本文作者Yang Huahui是hulu北京大数据平台研发工程师, Voidbox的主要开发者, 目前专注于Docker和YARN的相关技术. 他加入hulu仅一年, 如此快速的成长令人刮目相看.
1. Voidbox Motivation
YARN is the distributed resource management system in Hadoop 2.0, which is able to schedule cluster resources for diverse high-level applications such as MapReduce, Spark. However, nowadays, all existing framework on top of YARN are designed with assumption of specific system environment. How to support user applications with arbitrary complex environment dependencies is still an open question. Docker gives the answer.
Docker is a very popular container virtualization technology. It provides a way to run almost any application isolated in a container. Docker is an open platform for developing, shipping, and running applications. Docker automates the deployment of any application as a lightweight, portable, self-sufficient container that will run virtually anywhere.
In order to integrate the unique advantages of Docker and YARN, the Hulu engineering team developed Voidbox.
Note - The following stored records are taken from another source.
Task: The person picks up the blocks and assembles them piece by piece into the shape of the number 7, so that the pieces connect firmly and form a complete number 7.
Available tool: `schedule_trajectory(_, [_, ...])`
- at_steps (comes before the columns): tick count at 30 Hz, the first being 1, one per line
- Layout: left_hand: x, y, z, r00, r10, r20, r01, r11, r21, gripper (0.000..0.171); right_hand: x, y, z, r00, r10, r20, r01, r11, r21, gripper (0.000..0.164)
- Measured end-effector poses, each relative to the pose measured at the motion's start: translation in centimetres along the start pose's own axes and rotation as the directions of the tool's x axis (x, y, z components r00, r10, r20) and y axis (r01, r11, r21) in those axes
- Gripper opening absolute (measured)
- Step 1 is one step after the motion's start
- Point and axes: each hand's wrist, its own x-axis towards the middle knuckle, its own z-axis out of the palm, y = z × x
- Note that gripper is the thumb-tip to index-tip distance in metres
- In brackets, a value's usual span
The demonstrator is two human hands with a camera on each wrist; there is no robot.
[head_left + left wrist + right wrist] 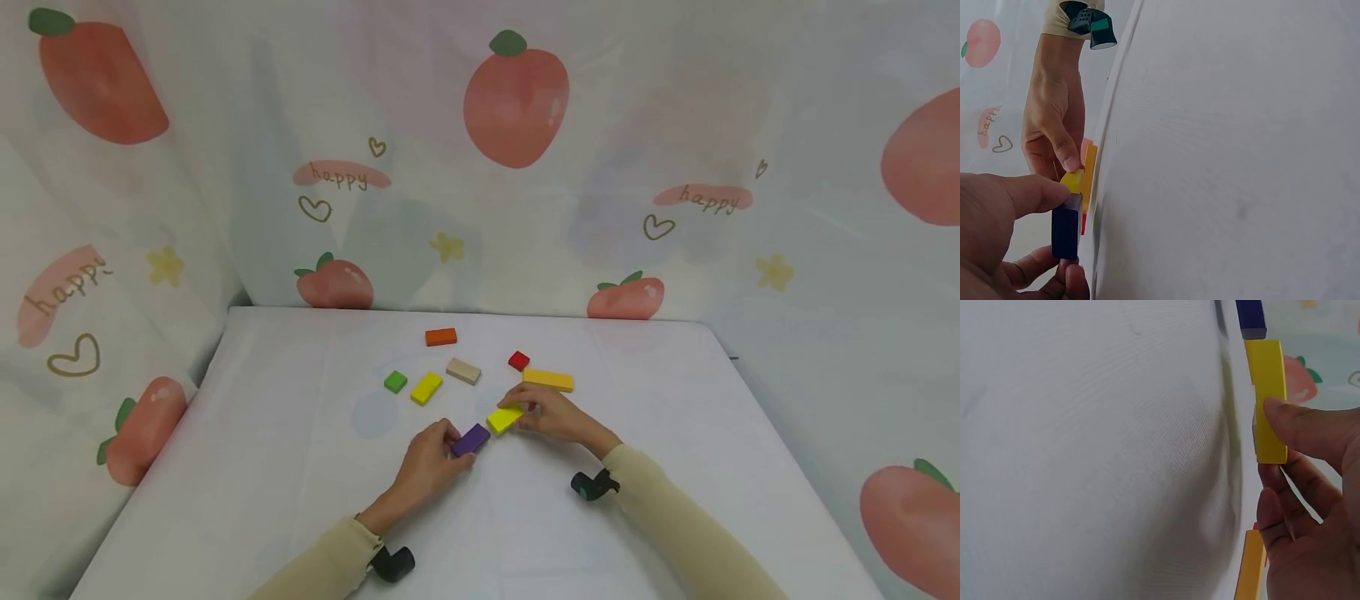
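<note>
My left hand (432,458) pinches a purple rectangular block (470,440) between thumb and fingers, near the middle of the white table. Just to its right, my right hand (551,411) grips a bright yellow rectangular block (504,419), with the thumb on its face in the right wrist view. The near ends of the two blocks are close together. In the left wrist view the purple block (1065,228) stands in front of the yellow one (1072,181). Right behind the right hand lies a long orange-yellow block (548,380).
Farther back on the white table (300,467) lie a red cube (518,361), a beige block (463,372), a second yellow block (427,388), a green cube (395,382) and an orange block (441,337). A printed fabric backdrop (420,92) rises behind the table's far edge.
</note>
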Motion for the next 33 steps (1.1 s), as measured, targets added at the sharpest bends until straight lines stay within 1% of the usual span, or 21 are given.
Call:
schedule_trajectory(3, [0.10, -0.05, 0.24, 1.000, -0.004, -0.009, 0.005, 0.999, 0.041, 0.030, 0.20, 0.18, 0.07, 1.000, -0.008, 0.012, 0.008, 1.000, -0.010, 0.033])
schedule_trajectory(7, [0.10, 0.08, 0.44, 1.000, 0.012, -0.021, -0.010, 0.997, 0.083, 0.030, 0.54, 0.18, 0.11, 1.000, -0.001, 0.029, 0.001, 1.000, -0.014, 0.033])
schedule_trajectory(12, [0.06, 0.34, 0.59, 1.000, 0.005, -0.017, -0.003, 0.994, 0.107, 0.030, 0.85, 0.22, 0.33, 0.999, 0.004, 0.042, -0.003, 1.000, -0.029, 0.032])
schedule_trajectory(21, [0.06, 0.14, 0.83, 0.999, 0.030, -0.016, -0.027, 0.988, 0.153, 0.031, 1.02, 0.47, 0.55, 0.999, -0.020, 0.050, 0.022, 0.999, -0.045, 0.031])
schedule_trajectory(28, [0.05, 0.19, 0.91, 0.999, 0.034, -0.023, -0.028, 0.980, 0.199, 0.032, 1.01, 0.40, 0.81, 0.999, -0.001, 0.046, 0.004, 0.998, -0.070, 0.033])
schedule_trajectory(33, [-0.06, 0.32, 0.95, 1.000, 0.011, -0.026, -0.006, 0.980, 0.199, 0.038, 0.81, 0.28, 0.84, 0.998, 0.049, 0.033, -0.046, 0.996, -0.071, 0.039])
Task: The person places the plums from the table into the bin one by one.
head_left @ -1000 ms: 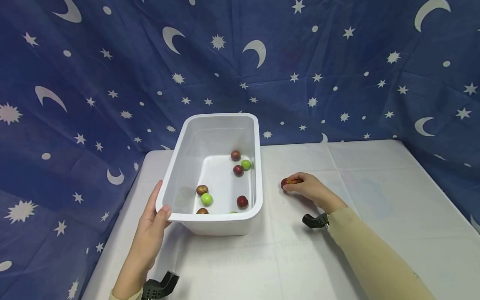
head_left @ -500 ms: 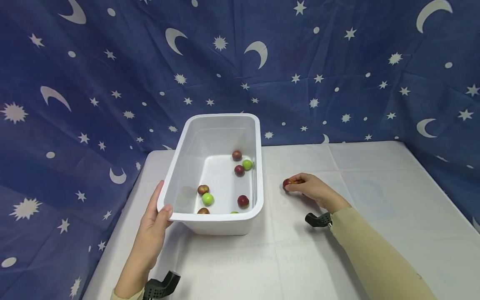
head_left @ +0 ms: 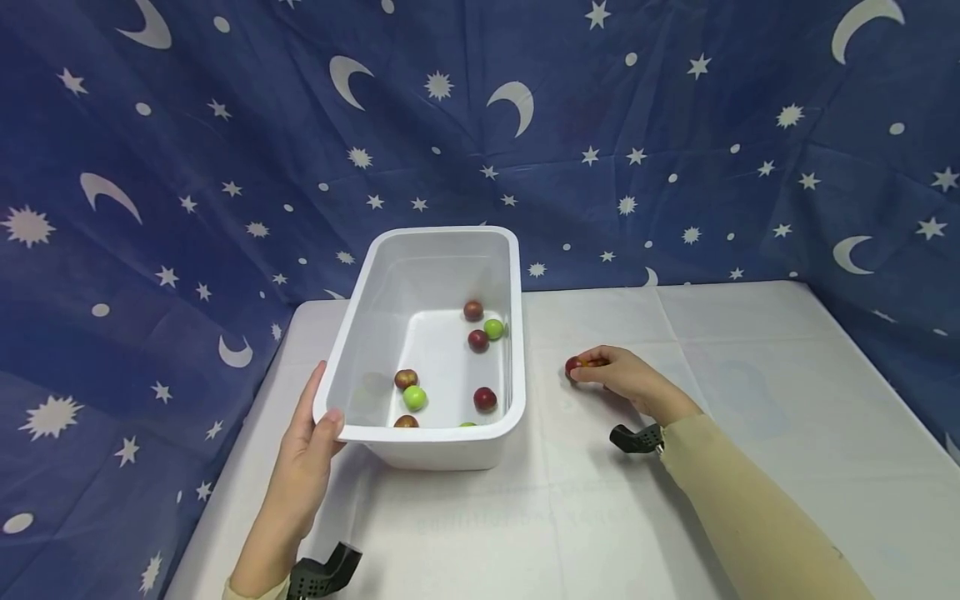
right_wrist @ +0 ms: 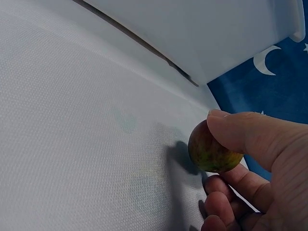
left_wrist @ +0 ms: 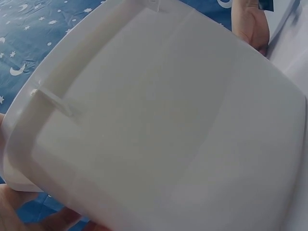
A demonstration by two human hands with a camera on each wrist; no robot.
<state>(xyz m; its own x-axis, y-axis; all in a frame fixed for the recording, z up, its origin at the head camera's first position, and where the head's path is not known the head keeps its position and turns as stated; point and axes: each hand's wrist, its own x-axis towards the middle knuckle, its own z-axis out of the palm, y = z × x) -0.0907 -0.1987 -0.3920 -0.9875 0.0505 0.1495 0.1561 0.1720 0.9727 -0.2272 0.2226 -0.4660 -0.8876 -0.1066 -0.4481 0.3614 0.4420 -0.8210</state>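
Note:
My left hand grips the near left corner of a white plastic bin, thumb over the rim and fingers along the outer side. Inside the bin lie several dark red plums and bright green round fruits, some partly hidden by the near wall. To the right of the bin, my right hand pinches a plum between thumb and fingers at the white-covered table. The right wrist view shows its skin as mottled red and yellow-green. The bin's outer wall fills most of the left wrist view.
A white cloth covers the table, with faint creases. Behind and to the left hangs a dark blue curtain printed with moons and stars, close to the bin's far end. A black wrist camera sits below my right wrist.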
Voidbox enables any application encapsulated in docker image running on YARN cluster along with MapReduce and Spark. Voidbox brings the following benefits:
Ease creating distributed application
Voidbox handles most common issues in distributed computation system, say it, cluster discovery, elastic resource allocation, task coordination, disaster recovery. With its well-designed interface, it’s easy to implement a distributed application.
Without Voidbox, we need to create and maintain dedicated VM for application with complex environment even though the VM image is huge and not easy to deploy. With Voidbox, we could easily get resource allocated and make app run right the time we need it. Additional maintenance work is eliminated.
Improve cluster efficiency
As we could deploy Spark/MR and all kinds of Voidbox applications from different department together, we could maximize cluster usage.
Thus, YARN as a big data operating platform has been further consolidated and enhanced.
Voidbox supports Docker container-based DAG(Directed Acyclic Graph) tasks in execution. Moreover, Voidbox provides several ways to submit applications considering demands of the production environment and the debugging environment. In addition, Voidbox can cooperate with Jenkins, GitLab and private Docker Registry to set up a set of developing, testing, automatic release process.
2.1 YARN Architecture Overview
YARN enables multiple applications to share resources dynamically in a cluster. Here is the architecture of applications running in YARN cluster:
Figure 1. YARN Architecture
As shown in figure 1, a client submits a job to Resource Manager. The Resource Manager performs its scheduling function according to the resource requirements of the application. Application Master is responsible for the application tasks scheduling and execution of an application’s lifecycle.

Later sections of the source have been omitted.